> **Given data**
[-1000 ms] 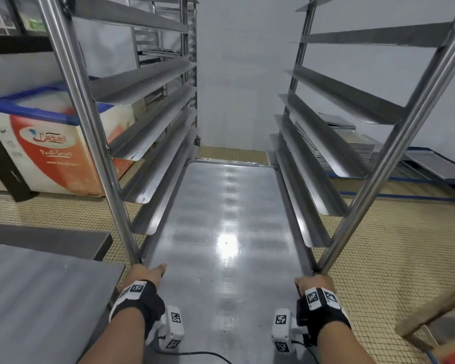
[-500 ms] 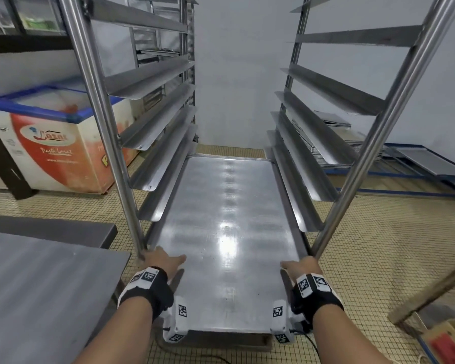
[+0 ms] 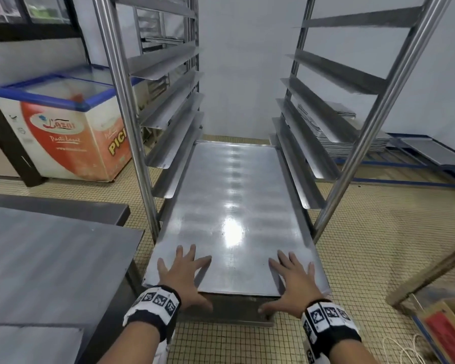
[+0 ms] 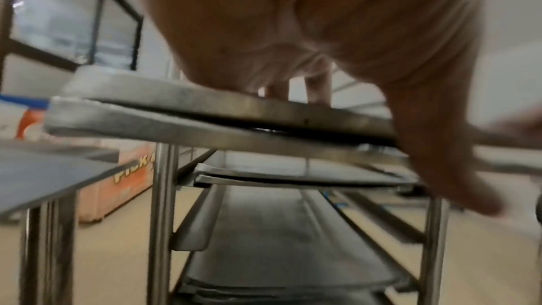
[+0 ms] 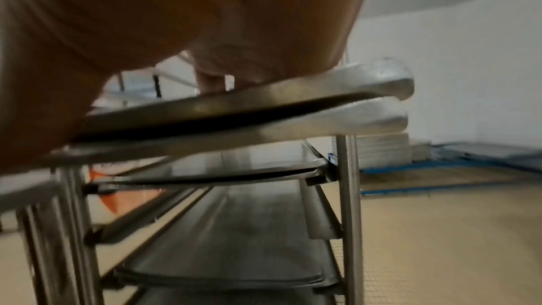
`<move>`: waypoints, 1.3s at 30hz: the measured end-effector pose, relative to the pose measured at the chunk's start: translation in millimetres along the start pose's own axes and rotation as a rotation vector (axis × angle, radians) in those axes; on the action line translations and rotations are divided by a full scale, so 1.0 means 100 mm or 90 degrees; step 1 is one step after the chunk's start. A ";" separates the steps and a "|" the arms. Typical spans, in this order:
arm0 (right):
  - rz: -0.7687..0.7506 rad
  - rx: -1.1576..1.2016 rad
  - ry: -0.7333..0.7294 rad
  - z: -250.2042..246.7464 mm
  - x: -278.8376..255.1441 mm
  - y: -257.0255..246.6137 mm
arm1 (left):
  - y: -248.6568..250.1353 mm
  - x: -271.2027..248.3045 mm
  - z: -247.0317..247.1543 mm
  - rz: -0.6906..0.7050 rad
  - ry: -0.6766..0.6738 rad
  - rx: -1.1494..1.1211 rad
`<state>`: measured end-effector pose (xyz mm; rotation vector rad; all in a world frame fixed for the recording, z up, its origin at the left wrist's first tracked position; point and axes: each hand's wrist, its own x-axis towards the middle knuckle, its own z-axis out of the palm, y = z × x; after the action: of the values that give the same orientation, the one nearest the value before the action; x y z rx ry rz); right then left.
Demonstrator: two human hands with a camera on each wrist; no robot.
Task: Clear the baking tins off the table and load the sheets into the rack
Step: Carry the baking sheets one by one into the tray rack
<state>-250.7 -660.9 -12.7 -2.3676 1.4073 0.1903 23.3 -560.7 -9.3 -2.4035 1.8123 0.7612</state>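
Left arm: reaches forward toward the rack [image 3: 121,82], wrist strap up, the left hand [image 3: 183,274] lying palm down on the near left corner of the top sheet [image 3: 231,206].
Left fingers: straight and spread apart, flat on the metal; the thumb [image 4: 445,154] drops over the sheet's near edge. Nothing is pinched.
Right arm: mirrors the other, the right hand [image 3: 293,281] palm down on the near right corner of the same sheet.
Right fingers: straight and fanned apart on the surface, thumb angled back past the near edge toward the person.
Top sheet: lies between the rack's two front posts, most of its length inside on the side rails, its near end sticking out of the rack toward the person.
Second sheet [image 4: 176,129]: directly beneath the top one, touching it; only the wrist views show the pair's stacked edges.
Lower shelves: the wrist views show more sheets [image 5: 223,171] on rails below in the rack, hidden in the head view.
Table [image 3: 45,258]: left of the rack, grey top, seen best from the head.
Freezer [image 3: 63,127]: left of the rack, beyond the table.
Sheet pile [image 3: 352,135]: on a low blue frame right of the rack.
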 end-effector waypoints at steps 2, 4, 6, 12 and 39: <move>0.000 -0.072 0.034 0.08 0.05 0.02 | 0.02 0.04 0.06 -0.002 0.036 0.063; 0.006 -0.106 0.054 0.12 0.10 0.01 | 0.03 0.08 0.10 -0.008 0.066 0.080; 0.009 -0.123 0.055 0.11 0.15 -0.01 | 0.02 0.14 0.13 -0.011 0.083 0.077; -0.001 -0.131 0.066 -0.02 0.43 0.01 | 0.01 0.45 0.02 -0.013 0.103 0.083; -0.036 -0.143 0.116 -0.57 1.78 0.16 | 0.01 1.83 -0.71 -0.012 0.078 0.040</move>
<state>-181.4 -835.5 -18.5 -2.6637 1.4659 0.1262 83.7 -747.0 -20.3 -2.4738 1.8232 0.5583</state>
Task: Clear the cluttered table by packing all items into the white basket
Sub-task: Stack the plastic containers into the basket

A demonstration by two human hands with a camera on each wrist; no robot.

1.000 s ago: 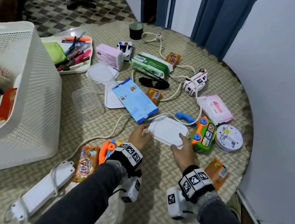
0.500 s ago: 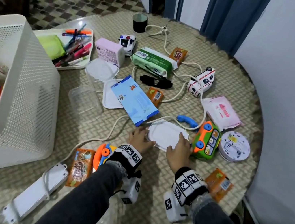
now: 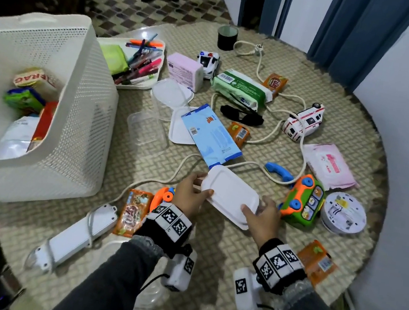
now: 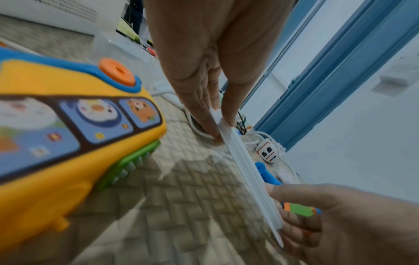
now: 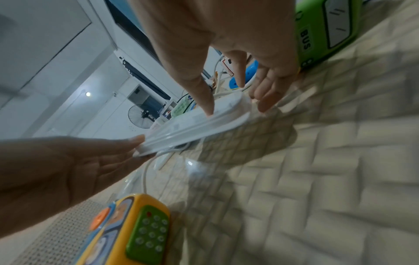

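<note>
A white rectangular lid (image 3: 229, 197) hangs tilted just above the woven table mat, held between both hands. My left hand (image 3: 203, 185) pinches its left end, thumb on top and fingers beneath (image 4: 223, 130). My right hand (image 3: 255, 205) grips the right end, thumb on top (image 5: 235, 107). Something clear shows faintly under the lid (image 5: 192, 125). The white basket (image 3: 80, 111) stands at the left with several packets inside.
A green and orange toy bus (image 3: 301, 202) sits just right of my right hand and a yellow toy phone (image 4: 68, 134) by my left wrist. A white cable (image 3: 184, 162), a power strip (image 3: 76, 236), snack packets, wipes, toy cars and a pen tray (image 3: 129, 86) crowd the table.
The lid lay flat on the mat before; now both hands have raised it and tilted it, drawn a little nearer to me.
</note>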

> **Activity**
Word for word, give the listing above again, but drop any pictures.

> **Output**
[-1000 ms] 
[-500 ms] 
[+0 ms] 
[+0 ms] 
[+0 ms] 
`<move>`: waypoints, 1.3s at 30hz: the measured end-effector pose, relative to the pose measured at the chunk's start: translation in millimetres along the start pose's own axes and rotation as a rotation vector (axis × angle, radians) in those axes; on the action line translations and rotations are divided by a full scale, so 1.0 means 100 mm or 90 degrees; step 1 is one step after the chunk's start. A ";" separates the steps and a "|" the arms. Typical spans, in this order:
arm0 (right):
  - rz: -0.7687..0.7506 rad
  - rx: -1.1576..1.2016 rad
  - ry: -0.7333..0.7294 rad
  - z: -250.2042..246.7464 mm
  - x: -278.8376..255.1441 mm
  - y: -257.0255..246.6137 mm
arm1 (left):
  - y: -248.6568..250.1353 mm
  - x: -271.2027..248.3045 mm
  - z: -247.0317..247.1543 mm
  - rz: -0.6906..0.7050 rad
  - ry: -0.6766..0.6738 rad
  - rx: -1.1494..1.1211 rad
`<state>`: measured end-effector pose (xyz mm; rotation vector rad; all in a world frame fixed for the recording, z up, its origin at the left wrist's first tracked position; point and axes: each hand's wrist, its own x-axis towards the middle knuckle, its own z-axis out of the palm, y = z × x; after the action: of the values that give the same orientation, the one nearest the value before the action; x y z rx ry rz); right then left.
Demonstrator: two human hands with a camera on each wrist; no robot.
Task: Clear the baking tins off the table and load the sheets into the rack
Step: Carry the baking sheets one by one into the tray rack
<state>-250.7 -660.9 -12.7 -2.3676 1.4073 0.1903 23.3 -560.7 -9.3 -2.4035 1.8123 0.7612</state>
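Left arm: reaches forward toward the rack [image 3: 121,82], wrist strap up, the left hand [image 3: 183,274] lying palm down on the near left corner of the top sheet [image 3: 231,206].
Left fingers: straight and spread apart, flat on the metal; the thumb [image 4: 445,154] drops over the sheet's near edge. Nothing is pinched.
Right arm: mirrors the other, the right hand [image 3: 293,281] palm down on the near right corner of the same sheet.
Right fingers: straight and fanned apart on the surface, thumb angled back past the near edge toward the person.
Top sheet: lies between the rack's two front posts, most of its length inside on the side rails, its near end sticking out of the rack toward the person.
Second sheet [image 4: 176,129]: directly beneath the top one, touching it; only the wrist views show the pair's stacked edges.
Lower shelves: the wrist views show more sheets [image 5: 223,171] on rails below in the rack, hidden in the head view.
Table [image 3: 45,258]: left of the rack, grey top, seen best from the head.
Freezer [image 3: 63,127]: left of the rack, beyond the table.
Sheet pile [image 3: 352,135]: on a low blue frame right of the rack.
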 end-effector waypoints at steps 2, 4, 6, 12 and 39: <move>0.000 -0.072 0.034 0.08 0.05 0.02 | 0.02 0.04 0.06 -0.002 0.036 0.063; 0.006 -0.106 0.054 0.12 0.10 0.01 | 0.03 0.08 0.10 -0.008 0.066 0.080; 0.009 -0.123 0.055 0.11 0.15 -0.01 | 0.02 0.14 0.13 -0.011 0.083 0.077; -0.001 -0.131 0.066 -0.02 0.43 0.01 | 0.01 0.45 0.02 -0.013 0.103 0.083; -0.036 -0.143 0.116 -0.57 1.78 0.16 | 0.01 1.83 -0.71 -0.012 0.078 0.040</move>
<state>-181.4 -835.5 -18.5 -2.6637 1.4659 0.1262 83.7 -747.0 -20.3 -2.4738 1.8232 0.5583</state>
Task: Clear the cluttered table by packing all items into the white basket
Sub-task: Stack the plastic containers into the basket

A demonstration by two human hands with a camera on each wrist; no robot.

1.000 s ago: 
0.500 s ago: 
now: 
now: 
now: 

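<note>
A white rectangular lid (image 3: 229, 197) hangs tilted just above the woven table mat, held between both hands. My left hand (image 3: 203, 185) pinches its left end, thumb on top and fingers beneath (image 4: 223, 130). My right hand (image 3: 255, 205) grips the right end, thumb on top (image 5: 235, 107). Something clear shows faintly under the lid (image 5: 192, 125). The white basket (image 3: 80, 111) stands at the left with several packets inside.
A green and orange toy bus (image 3: 301, 202) sits just right of my right hand and a yellow toy phone (image 4: 68, 134) by my left wrist. A white cable (image 3: 184, 162), a power strip (image 3: 76, 236), snack packets, wipes, toy cars and a pen tray (image 3: 129, 86) crowd the table.
The lid lay flat on the mat before; now both hands have raised it and tilted it, drawn a little nearer to me.
</note>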

This completes the response to the exercise.